What is expected
Print this span of the material below exactly: the line with "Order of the", the line with "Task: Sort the", and every line between them, but nothing else.

Input data
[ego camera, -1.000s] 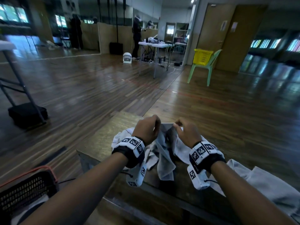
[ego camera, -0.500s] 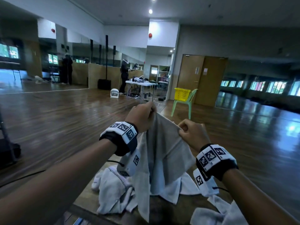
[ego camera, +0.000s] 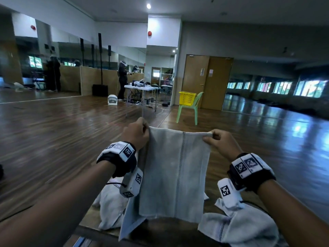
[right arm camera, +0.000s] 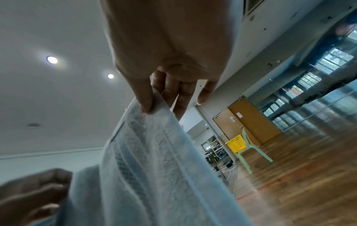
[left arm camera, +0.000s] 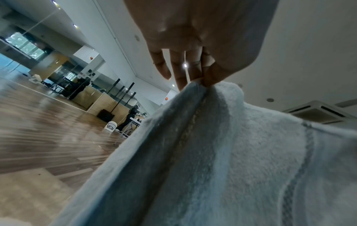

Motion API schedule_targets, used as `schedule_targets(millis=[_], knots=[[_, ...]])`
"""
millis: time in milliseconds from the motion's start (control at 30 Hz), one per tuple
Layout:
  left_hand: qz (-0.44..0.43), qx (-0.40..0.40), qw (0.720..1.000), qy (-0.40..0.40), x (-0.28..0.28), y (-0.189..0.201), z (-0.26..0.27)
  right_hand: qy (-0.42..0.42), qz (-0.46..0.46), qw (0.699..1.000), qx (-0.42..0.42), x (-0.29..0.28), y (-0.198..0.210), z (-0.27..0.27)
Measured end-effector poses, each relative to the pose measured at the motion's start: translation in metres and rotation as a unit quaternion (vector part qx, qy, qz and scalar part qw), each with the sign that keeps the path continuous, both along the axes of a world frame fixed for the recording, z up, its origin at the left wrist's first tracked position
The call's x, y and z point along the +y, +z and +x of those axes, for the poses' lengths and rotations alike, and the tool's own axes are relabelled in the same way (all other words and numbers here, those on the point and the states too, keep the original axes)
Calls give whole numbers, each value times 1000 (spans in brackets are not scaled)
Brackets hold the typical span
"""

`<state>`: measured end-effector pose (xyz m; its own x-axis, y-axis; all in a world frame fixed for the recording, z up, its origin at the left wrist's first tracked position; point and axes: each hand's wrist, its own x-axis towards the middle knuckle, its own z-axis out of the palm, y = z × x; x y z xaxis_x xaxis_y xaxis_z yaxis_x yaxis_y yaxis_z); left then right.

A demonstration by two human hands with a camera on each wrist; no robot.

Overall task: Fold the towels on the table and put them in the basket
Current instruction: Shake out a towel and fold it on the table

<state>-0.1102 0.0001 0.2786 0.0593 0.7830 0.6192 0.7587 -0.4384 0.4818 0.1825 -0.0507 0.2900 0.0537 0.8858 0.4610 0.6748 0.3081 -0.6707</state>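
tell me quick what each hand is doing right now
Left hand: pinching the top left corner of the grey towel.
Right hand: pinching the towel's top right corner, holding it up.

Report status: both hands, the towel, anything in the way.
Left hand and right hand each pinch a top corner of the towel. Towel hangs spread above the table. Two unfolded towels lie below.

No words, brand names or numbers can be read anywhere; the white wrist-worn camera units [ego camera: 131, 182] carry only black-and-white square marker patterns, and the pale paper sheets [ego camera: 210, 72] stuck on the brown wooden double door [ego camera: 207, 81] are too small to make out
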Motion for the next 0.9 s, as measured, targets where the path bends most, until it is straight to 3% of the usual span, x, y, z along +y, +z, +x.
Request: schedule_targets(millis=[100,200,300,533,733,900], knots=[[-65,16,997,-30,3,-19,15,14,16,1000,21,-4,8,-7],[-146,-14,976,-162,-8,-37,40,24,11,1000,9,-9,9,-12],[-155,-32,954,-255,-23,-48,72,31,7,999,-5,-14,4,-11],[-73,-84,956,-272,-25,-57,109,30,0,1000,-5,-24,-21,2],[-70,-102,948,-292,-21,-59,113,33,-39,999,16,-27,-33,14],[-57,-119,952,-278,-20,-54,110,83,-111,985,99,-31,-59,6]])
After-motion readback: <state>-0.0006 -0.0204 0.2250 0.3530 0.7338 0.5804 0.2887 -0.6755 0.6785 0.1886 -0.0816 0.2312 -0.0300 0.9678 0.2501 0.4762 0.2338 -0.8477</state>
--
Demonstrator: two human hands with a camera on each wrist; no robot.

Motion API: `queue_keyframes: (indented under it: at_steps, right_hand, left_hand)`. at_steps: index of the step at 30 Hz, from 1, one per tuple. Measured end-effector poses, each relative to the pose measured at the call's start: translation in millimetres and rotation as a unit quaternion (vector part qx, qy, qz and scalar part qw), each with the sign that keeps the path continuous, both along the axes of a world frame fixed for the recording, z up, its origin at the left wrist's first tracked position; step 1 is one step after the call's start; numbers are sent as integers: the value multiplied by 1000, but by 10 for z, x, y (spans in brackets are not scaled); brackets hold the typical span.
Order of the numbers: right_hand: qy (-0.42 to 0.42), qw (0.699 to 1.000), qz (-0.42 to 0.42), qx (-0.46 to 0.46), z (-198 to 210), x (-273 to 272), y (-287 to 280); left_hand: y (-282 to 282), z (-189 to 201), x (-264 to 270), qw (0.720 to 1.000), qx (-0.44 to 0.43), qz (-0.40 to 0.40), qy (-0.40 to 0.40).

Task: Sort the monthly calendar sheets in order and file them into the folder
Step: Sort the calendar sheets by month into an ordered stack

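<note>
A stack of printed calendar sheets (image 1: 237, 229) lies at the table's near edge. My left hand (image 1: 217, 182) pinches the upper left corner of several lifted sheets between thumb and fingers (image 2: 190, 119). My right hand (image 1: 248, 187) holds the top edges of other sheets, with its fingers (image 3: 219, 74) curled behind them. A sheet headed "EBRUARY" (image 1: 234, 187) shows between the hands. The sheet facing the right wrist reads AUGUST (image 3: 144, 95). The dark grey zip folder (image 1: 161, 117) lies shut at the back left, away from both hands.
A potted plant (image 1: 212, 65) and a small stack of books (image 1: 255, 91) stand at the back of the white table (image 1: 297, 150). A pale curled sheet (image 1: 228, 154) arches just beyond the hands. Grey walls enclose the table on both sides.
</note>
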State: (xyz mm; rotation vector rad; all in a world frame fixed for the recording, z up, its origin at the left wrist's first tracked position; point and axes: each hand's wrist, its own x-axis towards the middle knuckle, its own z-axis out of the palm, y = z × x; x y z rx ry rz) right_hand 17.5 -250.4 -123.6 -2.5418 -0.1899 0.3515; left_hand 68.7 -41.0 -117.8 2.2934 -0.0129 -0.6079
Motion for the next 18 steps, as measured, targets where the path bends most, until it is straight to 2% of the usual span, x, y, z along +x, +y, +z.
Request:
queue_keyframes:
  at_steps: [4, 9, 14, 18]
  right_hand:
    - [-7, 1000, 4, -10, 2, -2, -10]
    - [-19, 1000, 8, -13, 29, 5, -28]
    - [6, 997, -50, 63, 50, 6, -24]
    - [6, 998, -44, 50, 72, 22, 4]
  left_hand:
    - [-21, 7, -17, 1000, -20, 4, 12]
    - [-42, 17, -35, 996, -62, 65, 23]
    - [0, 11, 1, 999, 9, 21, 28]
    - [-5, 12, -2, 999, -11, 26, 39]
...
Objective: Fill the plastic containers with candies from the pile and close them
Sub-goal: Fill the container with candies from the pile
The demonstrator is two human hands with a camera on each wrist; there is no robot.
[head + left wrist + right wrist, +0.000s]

Reply
Order of the numbers: right_hand: qy (-0.42 to 0.42), qw (0.699 to 1.000), qz (-0.42 to 0.42), qx (-0.46 to 0.46), z (-198 to 210), x (-273 to 272), y (-287 to 280); left_hand: y (-282 to 282), z (-189 to 201), x (-264 to 270), qw (0.720 to 1.000), qx (-0.44 to 0.43), qz (-0.40 to 0.40), qy (-0.40 to 0.40).

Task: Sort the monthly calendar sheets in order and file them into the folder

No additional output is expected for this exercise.